Defense Secretary Pete Hegseth prepares to give a television interview outside the White House, Friday, March 21, 2025, in Washington. (AP)

Grace Abels
By Grace Abels March 26, 2025
Amy Sherman
By Amy Sherman March 26, 2025

Hegseth says leaked Signal group text didn’t have ‘war plans’. But screenshots show attack details

If Your Time is short

  • Messages shared on the Signal app did not include the most extensive type of plans the military produces, but included a detailed timeline and operational information about a Yemen bombing.

  • Military experts said that the texts included sensitive operational details about military action, which is akin to a plan. 

  • Trump administration officials say that a lack of details, such as names, locations and methods, means it was not a "war plan." Multiple experts called this disingenuous.

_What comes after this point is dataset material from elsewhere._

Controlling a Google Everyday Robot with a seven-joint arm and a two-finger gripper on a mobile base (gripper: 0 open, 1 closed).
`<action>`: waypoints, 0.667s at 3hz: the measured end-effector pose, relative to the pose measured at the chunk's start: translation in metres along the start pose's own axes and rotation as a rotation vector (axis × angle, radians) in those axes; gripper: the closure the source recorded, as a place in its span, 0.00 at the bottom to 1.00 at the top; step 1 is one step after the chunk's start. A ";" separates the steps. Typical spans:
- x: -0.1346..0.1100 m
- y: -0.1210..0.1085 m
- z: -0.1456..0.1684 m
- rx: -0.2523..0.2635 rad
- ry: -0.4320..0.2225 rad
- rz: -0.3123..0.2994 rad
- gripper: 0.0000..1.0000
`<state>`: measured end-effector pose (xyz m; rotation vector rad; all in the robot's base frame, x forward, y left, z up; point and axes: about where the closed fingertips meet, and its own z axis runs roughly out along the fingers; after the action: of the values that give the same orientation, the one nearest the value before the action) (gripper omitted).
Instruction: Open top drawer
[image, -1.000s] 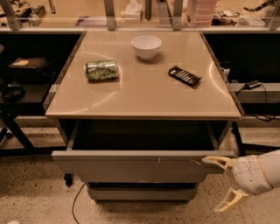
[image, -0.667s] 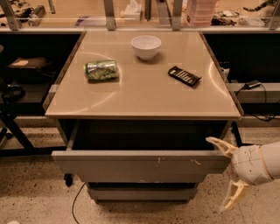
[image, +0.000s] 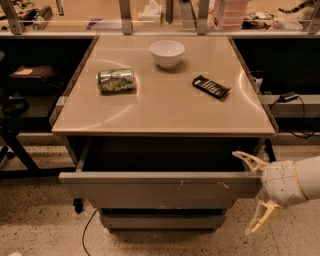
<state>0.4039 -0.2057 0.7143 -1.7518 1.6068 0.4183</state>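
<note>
The top drawer (image: 160, 190) is a wide grey handle-less front with small pale scuff marks right of centre. It stands pulled out from under the beige tabletop (image: 165, 110), and its inside is dark. My gripper (image: 255, 192) is at the drawer's right end, just off the front's right edge. Its two pale fingers are spread wide apart, one above near the drawer's top corner and one below. It holds nothing.
On the tabletop lie a green can on its side (image: 116, 79), a white bowl (image: 167, 52) and a dark flat packet (image: 211, 86). A narrower grey drawer front (image: 162, 221) sits below. A cable (image: 87, 230) trails on the speckled floor. Dark shelving flanks both sides.
My gripper has shifted slightly right and away from the drawer's right end, its fingers still spread. The drawer stays pulled out as before.
</note>
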 end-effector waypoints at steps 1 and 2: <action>-0.006 -0.007 0.023 -0.012 0.022 -0.042 0.00; -0.005 -0.016 0.051 -0.033 0.040 -0.055 0.00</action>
<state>0.4301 -0.1678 0.6872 -1.8354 1.5837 0.3871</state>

Standing on a Hawaii runway, Defense Secretary Pete Hegseth told a reporter March 24, "Nobody was texting war plans, and that's all I have to say about that." The next day, he repeated the statement. 

The Trump administration’s Signal group texts told a different story. 

On March 24, The Atlantic magazine Editor in Chief Jeffrey Goldberg detailed how he was accidentally added to a group chat on the messaging app Signal with senior Trump administration officials discussing an impending airstrike on U.S. adversaries in Yemen. 

In the initial story, Goldberg said the "war plans" he received in the chat mentioned "precise information about weapons packages, targets, and timing." Goldberg did not include detailed messages about the military strikes because of his concerns about publishing sensitive security information. 

The National Security Council confirmed the authenticity of the thread and said it would review how Goldberg’s number was added to the chain.

Following White House and Hegseth denials that "war plans" were discussed, The Atlantic  published the full text thread. The messages released March 26 show Hegseth sent information about when aircraft and drones would launch, when bombs would drop and the expected movement of targets.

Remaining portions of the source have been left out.